* [What the task requires]
Include in the reply only the lines from the start of the data below through the line containing "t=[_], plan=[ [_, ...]", reproduced exactly and with no pictures.

....

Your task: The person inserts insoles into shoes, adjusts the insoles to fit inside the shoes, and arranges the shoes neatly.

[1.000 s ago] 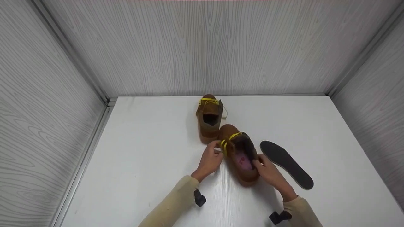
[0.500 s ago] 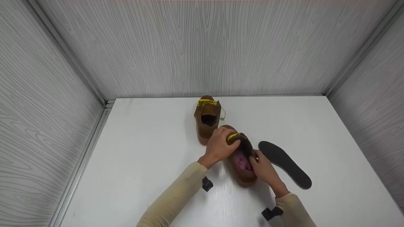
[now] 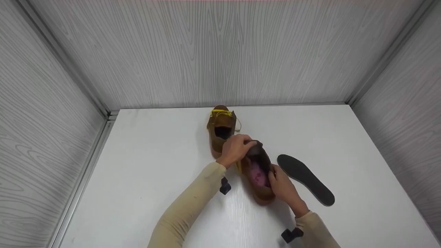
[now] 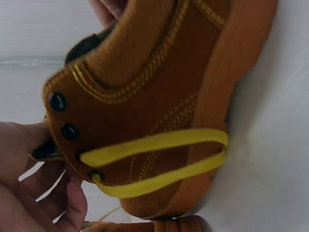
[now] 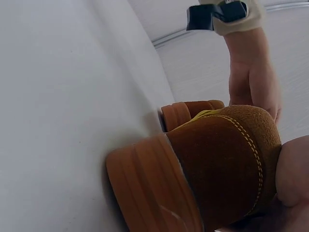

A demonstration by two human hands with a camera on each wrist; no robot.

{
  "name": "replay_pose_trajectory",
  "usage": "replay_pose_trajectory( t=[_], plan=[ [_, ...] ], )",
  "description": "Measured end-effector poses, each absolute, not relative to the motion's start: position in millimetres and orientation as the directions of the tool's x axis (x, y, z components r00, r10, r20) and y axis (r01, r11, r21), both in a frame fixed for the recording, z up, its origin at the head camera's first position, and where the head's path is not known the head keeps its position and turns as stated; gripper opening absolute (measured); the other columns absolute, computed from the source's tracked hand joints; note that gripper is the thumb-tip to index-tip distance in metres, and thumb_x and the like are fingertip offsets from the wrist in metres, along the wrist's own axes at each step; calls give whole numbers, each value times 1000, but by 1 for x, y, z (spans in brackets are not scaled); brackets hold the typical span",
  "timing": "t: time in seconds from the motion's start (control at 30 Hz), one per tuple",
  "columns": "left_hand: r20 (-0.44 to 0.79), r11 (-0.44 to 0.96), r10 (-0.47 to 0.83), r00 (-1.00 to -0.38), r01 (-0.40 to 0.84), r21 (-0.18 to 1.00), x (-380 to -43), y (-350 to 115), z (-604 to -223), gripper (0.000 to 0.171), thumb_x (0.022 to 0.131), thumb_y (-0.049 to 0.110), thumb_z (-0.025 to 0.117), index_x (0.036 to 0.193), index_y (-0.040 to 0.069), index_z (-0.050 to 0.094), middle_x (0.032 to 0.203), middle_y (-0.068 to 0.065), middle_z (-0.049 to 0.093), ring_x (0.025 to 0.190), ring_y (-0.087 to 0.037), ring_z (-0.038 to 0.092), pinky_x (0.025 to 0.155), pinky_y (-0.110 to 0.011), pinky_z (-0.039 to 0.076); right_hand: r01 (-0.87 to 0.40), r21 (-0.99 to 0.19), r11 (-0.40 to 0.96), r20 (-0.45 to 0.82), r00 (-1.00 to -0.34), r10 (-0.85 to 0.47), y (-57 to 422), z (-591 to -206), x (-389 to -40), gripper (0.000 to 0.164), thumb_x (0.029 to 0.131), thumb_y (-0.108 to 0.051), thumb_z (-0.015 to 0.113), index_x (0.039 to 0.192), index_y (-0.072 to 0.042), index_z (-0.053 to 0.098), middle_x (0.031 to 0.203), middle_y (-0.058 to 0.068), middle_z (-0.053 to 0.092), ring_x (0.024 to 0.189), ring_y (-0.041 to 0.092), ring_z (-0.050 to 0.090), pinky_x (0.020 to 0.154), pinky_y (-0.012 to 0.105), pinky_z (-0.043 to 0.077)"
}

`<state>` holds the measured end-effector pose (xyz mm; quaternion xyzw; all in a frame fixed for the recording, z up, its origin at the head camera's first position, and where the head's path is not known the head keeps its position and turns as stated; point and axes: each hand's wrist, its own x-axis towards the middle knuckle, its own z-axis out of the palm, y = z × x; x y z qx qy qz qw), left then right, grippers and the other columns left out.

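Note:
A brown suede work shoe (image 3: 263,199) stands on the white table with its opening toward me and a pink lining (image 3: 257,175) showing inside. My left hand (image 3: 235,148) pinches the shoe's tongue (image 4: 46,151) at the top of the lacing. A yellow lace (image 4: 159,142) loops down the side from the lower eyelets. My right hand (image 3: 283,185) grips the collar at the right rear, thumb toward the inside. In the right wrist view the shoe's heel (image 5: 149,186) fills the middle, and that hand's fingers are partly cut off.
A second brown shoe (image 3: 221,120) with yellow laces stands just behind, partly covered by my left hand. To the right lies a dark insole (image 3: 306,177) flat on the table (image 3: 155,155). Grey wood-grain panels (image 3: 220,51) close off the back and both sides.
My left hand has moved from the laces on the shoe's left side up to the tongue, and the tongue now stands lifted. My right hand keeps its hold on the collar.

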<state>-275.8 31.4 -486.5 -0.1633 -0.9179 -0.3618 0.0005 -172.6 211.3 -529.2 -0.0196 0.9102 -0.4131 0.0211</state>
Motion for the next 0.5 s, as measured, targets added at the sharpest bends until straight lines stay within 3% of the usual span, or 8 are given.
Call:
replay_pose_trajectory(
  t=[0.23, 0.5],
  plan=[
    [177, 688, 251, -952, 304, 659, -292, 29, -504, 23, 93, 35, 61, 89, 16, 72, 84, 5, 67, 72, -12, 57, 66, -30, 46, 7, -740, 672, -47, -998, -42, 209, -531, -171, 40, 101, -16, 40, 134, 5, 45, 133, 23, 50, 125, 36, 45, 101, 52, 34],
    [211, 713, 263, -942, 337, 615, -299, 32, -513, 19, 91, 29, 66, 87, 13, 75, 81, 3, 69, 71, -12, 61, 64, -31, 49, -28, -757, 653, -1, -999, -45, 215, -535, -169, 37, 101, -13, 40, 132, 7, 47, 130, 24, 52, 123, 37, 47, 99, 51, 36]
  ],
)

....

* [Final answer]
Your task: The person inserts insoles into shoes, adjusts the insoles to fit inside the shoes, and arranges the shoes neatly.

[1.000 s ago] 
[0.500 s ago] 
[now] 
[now] 
[now] 

A demonstration by two human hands with a camera on each wrist; no robot.

{
  "name": "replay_pose_trajectory",
  "usage": "replay_pose_trajectory( t=[_], plan=[ [_, ...] ], )",

The output requires nothing else.